La crisi del grano fa salire le tensioni in Africa

di Marco Trovato

“Quando due elefanti lottano è l’erba che soffre” ammonisce un proverbio africano: saggezza popolare che trova l’ennesima conferma in ciò che sta avvenendo in queste settimane al di là del Mediteranno. Gli effetti della crisi in Ucraina si stanno facendo sentire pesantemente in Africa, dove decine di milioni di poveri tornano a convivere con l’incubo di una carestia. La guerra ha fatto balzare il prezzo del grano – di cui Mosca e Kiev assicurano un terzo delle esportazioni mondiali –, che ha sfondato ogni record (sopra i 500 euro a tonnellata). I contraccolpi sono pesanti: l’anno scorso i Paesi subsahariani hanno importato cereali e beni alimentari dalla Russia per 4 miliardi di dollari e dall’Ucraina per 3 miliardi.

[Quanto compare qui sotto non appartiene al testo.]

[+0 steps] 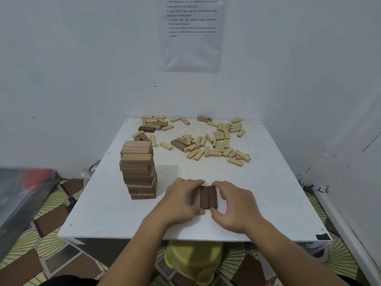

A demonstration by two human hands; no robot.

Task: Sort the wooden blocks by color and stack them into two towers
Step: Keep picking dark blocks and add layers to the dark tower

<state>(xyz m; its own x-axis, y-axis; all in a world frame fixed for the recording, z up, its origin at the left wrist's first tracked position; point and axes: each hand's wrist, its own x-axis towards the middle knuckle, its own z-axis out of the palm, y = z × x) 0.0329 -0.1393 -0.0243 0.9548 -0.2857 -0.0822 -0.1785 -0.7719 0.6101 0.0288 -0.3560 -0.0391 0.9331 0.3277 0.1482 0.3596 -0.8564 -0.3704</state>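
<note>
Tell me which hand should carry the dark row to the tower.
Left, probably. The tower stands left of the dark row, nearer the left hand; the right hand, on the row's far side, would reach across.

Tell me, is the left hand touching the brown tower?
Apart. The head view shows bare table between the brown tower and the left hand, which grips the dark blocks.

I see a white table (268, 203) with a mid-brown tower (138, 170) at left, three dark brown blocks (207, 197) near me and pale yellow blocks (218, 141) far off, over a floor (47, 240) patterned with brown ribbed rectangles and yellow-green fans, plus a yellow cloth (191, 259).
</note>
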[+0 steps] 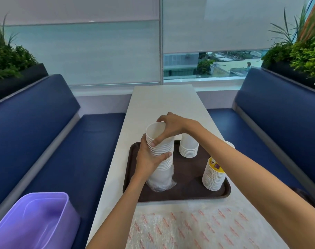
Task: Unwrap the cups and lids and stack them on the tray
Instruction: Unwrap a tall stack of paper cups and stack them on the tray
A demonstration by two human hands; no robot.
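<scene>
At the centre of the frame both hands are clamped on one tall stack of white cups (164,148). It stands, mouth upward and leaning a little to the upper left, on the left part of a dark brown tray (182,198). The left hand (149,159) wraps round the middle of the stack, thumb across its front. The right hand (171,126) grips the top, with fingers over the far rim and the thumb pressed on the near side. Clear plastic wrap (161,180) is bunched round the foot of the stack. Also on the tray are a shorter upside-down stack of white cups (188,148) toward the far edge and a printed stack (213,175) at the right. The tray lies on a pale desk (162,105), with a red-printed bubble sheet (189,225) just below it. A purple bin (32,221) sits at lower left.
</scene>
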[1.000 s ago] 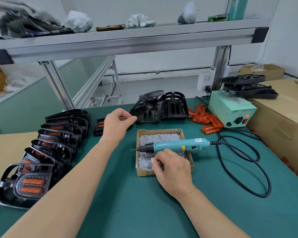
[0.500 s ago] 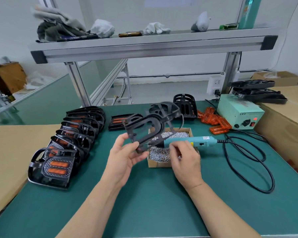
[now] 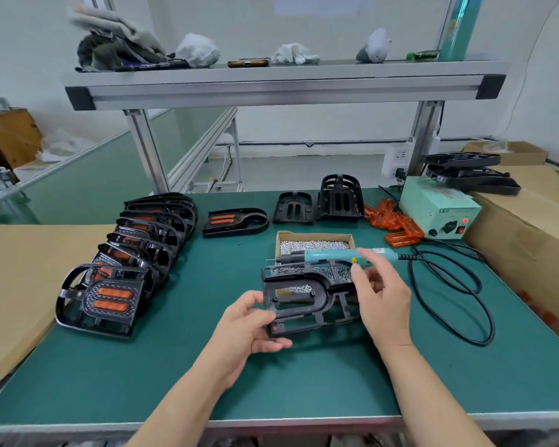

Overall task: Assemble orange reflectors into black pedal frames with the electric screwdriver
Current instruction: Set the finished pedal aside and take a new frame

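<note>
— Lowered and levelled since a moment ago: the pedal frame (image 3: 299, 287), pinched at its left end by the left grip (image 3: 249, 327), over the worktop's (image 3: 207, 366) middle.
— Right grip (image 3: 381, 295)?
— Off the electric screwdriver (image 3: 329, 255), released, beside the frame's right end.

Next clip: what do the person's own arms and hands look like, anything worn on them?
Both forearms are bare as far as the view shows: no sleeves reach into frame. The left hand and right hand wear no gloves, and no ring, watch or wristband shows. The right hand's fingers are blurred.
</note>
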### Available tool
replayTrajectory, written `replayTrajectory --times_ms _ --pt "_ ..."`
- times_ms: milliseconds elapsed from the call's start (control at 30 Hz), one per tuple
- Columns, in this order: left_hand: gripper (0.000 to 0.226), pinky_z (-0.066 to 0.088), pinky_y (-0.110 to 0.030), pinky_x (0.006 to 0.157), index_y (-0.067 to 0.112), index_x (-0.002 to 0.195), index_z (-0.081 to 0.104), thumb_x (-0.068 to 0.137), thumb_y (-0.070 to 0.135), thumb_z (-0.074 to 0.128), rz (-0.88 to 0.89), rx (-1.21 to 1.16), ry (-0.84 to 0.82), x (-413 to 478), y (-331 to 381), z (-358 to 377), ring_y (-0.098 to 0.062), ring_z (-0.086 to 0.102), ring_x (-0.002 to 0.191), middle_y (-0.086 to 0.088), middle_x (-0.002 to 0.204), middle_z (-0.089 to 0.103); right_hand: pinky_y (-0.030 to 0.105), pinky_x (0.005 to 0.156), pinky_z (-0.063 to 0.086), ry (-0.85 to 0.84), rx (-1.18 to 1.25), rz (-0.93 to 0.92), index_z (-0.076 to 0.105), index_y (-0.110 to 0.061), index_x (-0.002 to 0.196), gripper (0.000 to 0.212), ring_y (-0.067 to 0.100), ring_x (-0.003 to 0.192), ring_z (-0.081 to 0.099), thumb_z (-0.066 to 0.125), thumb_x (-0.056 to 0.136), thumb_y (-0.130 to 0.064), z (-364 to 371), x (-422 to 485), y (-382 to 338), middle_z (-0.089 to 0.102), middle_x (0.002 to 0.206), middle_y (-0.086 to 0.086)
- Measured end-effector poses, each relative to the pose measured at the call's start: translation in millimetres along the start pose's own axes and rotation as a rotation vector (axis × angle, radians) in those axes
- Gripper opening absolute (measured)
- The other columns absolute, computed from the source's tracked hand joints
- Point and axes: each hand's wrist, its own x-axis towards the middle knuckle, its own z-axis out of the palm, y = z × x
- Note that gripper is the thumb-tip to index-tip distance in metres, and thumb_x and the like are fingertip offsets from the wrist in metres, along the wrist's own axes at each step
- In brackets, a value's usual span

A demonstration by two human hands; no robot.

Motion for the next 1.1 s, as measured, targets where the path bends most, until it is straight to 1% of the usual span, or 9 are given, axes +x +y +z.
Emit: replayTrajectory --times_ms 100,167,300,400,533,667,833,933,1100 --pt "0.009 0.046 -0.023 0.039 0.006 0.088 0.06 0.096 0.009 0.057 0.023 0.299 0.061 -0.2 -2.6 -1.4 -0.037 0.072 0.063 -0.01 0.075 0.072 0.014 0.082 0.046 -0.074 -0.052 0.022 0.077 -0.027 0.097 0.016 0.001 0.088 0.064 0.07 0.092 -0.013 -9.3 -5.6 4.1 0.072 0.092 -0.013" --pt "0.021 0.042 -0.022 0.038 0.005 0.077 0.057 0.094 0.016 0.061 0.042 0.474 0.09 -0.5 -3.2 -3.0 -0.034 0.071 0.057 -0.007 0.061 0.064 0.012 0.084 0.045 -0.097 -0.07 0.057 0.076 -0.028 0.094 0.015 -0.007 0.092 0.063 0.071 0.091 -0.015 -13.1 -10.1 6.3 0.071 0.094 -0.018" --pt "0.032 0.04 -0.023 0.038 0.011 0.065 0.051 0.09 0.026 0.063 0.055 0.733 0.095 -5.0 -0.5 -4.7 -0.022 0.065 0.044 -0.005 0.05 0.059 0.003 0.074 0.041 -0.132 -0.168 0.068 0.075 -0.026 0.081 0.014 -0.005 0.085 0.062 0.071 0.088 -0.015 -19.7 -15.2 10.8 0.071 0.079 -0.02" --pt "0.038 0.043 -0.023 0.043 0.015 0.06 0.047 0.087 0.037 0.063 0.089 0.98 0.078 -4.6 2.6 -4.4 -0.014 0.059 0.039 -0.001 0.049 0.055 0.009 0.063 0.04 -0.159 -0.252 0.096 0.071 -0.027 0.069 0.021 0.005 0.074 0.06 0.07 0.085 -0.015 -25.9 -17.3 12.7 0.068 0.07 -0.017" --pt "0.043 0.036 -0.027 0.054 0.017 0.059 0.046 0.084 0.048 0.061 0.143 1.251 0.102 -1.1 1.9 -3.2 -0.015 0.049 0.057 0.005 0.054 0.05 0.029 0.07 0.047 -0.16 -0.341 0.132 0.067 -0.028 0.065 0.022 0.008 0.077 0.061 0.068 0.084 -0.017 -26.3 -18.6 11.8 0.069 0.074 -0.015" --pt "0.036 0.036 -0.027 0.056 0.021 0.063 0.049 0.084 0.05 0.058 0.19 1.317 0.138 1.5 0.2 -5.0 -0.014 0.055 0.066 0.008 0.06 0.055 0.036 0.078 0.048 -0.176 -0.398 0.138 0.066 -0.032 0.07 0.02 0.015 0.087 0.06 0.068 0.083 -0.018 -22.7 -19.8 9.2 0.065 0.086 -0.012" --pt "0.019 0.046 -0.03 0.06 0.025 0.066 0.051 0.081 0.036 0.058 0.309 1.148 0.244 7.3 -6.1 -8.8 -0.012 0.054 0.061 0.011 0.056 0.056 0.03 0.074 0.046 -0.138 -0.328 0.132 0.067 -0.03 0.069 0.022 0.008 0.081 0.059 0.07 0.083 -0.014 -21.7 -19.0 9.6 0.065 0.084 -0.009" --pt "0.017 0.045 -0.029 0.057 0.024 0.069 0.054 0.079 0.037 0.058 0.356 1.102 0.3 10.8 -10.5 -4.3 -0.011 0.054 0.058 0.014 0.057 0.057 0.02 0.066 0.041 -0.031 -0.223 0.109 0.065 -0.023 0.066 0.024 0.011 0.071 0.055 0.071 0.084 -0.009 -23.4 -17.0 5.9 0.061 0.075 -0.003" --pt "0.022 0.036 -0.026 0.055 0.025 0.068 0.051 0.084 0.034 0.062 0.364 1.105 0.379 14.8 -15.8 0.0 -0.01 0.053 0.059 0.024 0.065 0.058 0.028 0.069 0.043 0.126 -0.246 -0.066 0.067 -0.014 0.074 0.015 0.015 0.072 0.056 0.068 0.087 -0.007 -33.2 16.8 -11.7 0.063 0.077 0.002"
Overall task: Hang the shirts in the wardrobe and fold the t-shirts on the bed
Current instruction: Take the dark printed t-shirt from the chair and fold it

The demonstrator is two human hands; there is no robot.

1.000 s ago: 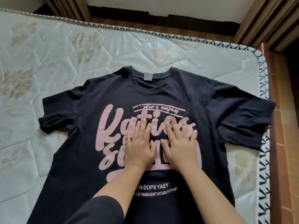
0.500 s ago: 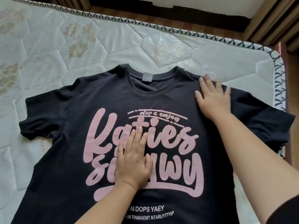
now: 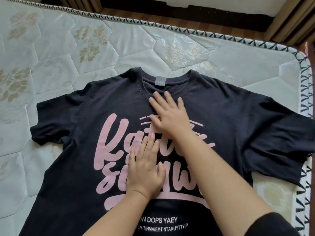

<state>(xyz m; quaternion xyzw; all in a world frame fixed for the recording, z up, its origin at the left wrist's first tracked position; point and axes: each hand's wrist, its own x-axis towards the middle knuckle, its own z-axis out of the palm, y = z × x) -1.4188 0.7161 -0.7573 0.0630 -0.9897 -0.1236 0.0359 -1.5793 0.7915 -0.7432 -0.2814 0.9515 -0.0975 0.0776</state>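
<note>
A black t-shirt [image 3: 230, 120] with large pink lettering lies spread face up on the white quilted mattress [image 3: 129, 48], collar away from me. My left hand [image 3: 144, 169] lies flat on the pink print at the shirt's middle, fingers straight. My right hand [image 3: 168, 114] presses flat on the chest just below the collar, fingers straight and spread, its forearm crossing the print. The shirt's right sleeve is rumpled and reaches the mattress's right edge. The lower hem is out of view.
The mattress's piped edge [image 3: 305, 79] runs along the far and right sides. Beyond it are a dark wooden bed frame [image 3: 309, 48], a reddish floor strip [image 3: 136, 16] and brown curtain folds [image 3: 293, 19] at the far right corner. Bare mattress lies left of the shirt.
My right hand has slid from the shirt's right shoulder to the chest under the collar. My left hand has stayed flat on the print.
</note>
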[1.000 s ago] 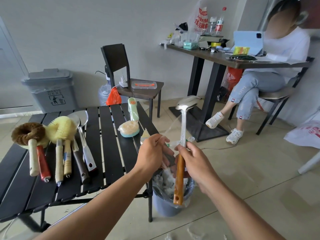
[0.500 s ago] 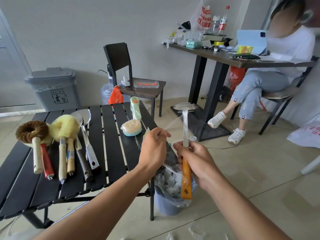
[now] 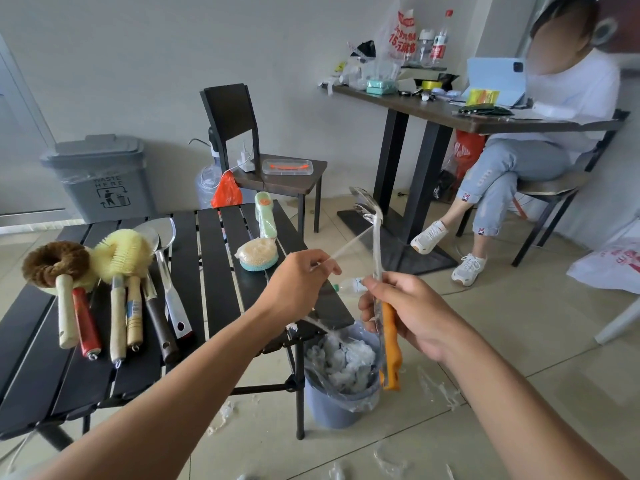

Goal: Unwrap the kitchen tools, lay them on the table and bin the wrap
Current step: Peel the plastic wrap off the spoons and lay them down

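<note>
While the right hand (image 3: pixel 412 306) grips the orange-handled utensil (image 3: pixel 390 344) upright above the bin (image 3: pixel 332 410), the left hand (image 3: pixel 298 282) pinches a strand of clear wrap (image 3: pixel 349 244) stretched taut from the utensil's metal shaft. Its blurred head may be a ladle. Brushes (image 3: pixel 121 254) lie on the bench (image 3: pixel 214 278) to the left.

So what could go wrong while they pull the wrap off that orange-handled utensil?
The wrap, stretched thin from the left hand to the orange-handled utensil, might tear and leave film. The right hand holds it above the bin; a slip could drop it in. The bin is heaped, with scraps on the floor; more may spill.
</note>
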Demonstrator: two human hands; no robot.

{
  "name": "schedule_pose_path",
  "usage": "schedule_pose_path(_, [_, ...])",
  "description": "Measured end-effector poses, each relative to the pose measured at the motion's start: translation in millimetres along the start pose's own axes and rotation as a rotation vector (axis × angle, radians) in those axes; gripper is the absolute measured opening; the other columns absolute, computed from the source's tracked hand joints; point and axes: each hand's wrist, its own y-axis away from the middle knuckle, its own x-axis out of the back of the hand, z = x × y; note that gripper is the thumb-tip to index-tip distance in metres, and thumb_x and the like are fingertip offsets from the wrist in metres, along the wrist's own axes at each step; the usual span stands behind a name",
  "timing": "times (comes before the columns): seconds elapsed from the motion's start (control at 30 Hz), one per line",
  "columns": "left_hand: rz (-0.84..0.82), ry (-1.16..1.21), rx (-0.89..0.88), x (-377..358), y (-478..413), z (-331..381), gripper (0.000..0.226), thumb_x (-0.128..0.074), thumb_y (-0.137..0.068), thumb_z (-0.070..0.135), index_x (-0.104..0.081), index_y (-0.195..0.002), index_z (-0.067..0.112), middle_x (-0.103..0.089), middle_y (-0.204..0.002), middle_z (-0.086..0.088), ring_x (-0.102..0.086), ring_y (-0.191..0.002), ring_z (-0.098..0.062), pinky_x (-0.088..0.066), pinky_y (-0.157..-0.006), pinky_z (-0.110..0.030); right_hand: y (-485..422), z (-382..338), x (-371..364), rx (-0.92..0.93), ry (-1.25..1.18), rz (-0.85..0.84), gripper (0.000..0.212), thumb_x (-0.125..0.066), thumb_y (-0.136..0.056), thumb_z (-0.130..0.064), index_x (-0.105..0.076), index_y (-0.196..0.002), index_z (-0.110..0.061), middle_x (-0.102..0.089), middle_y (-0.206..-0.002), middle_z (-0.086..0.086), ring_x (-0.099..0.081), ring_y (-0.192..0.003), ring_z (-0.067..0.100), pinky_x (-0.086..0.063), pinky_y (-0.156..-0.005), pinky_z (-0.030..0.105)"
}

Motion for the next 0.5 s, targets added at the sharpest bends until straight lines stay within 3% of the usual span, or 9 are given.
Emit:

La situazione è particolarmente delicata in Nord Africa, la regione che più dipende dalle importazioni di cereali e che già in passato ha vissuto sommosse (e sanguinose repressioni) innescate dal prezzo del pane. Osservato speciale è l’Egitto, primo importatore al mondo di grano (il 50% del suo fabbisogno proviene dalla Russia, il 30% dall’Ucraina). Le autorità del Cairo investono 3 miliardi di dollari per calmierare il prezzo del pane (la metà del totale dei sussidi alimentari), ma l’aumento del costo del grano rende insostenibile ulteriori sforzi di spesa pubblica. Per correre ai ripari si è già provveduto a ridurre il peso del pane sussidiato (per diminuire la quantità di grano utilizzata), misura non risolutiva che peraltro provoca malumori e tensioni. Non se la passa bene nemmeno la Libia, che importa circa il 90% del suo fabbisogno in cereali (metà dall’Ucraina fino allo scorso anno): fra Tripoli e Bengasi il tasso di insicurezza alimentare ha raggiunto livelli allarmanti, colpendo oltre un terzo della popolazione, da oltre dieci anni costretta a convivere con una forte instabilità. In Tunisia l’aumento di prezzo del grano si innesta su una transizione politica e una congiuntura economica estremamente delicate. Anche qui il pane è calmierato, ma il deficit pubblico sta raggiungendo una soglia critica e presto l’Fmi potrebbe imporre a Tunisi dolorosi sacrifici per rientrare dai prestiti internazionali.

A sud del Sahara la situazione non è migliore. Certo, il boom dei prezzi delle commodities sta favorendo nazioni esportatrici di idrocarburi (come Nigeria, Algeria e Angola), ma le difficoltà di approvvigionamento – unite al boom dei costi delle spedizioni e alle speculazioni internazionali – stanno causando un aumento vorticoso dei prezzi al consumo in un’area geografica in cui il 40% della popolazione vive al di sotto della soglia di povertà. Secondo uno studio della Banca africana di sviluppo (Afdb) pubblicato a fine maggio, il continente africano perderà fino a 11 miliardi di dollari di cibo a causa del conflitto in Europa occidentale. “Il prezzo del grano – avvertono gli analisti – è già salito di circa il 60% e anche il mais e altri cereali saranno interessati”. L’olio di semi in molti Paesi sta diventando un bene prezioso come pure i fertilizzanti (di cui la Russia e la vicina Bielorussia esportano oltre il 20% mondiale) che rischiano di mettere in crisi le produzioni agricole di Costa d’Avorio e Sudafrica.

Il virus dell’inflazione dilaga un po’ dappertutto. Una decina di nazioni già oggi registrano aumenti dei tassi a due cifre: guidano la non invidiabile classifica Angola, Nigeria, Malawi, Zambia, Ghana e Zimbabwe, Etiopia e Sudan (gli ultimi due, già fortemente indeboliti da crisi politico-militari interne). Entro fine anno 41 Paesi africani su 54 vedranno le proprie valute e il potere d’acquisto deprezzati a causa di una dinamica inflattiva che penalizzerà la ripresa di economie fragili e già sfibrate dalla pandemia. Ma la congiuntura sfavorevole potrebbe anche accelerare le riforme auspicate da tempo, spingendo i leader africani a imboccare con decisione la strada di uno sviluppo più inclusivo, stabile, sostenibile.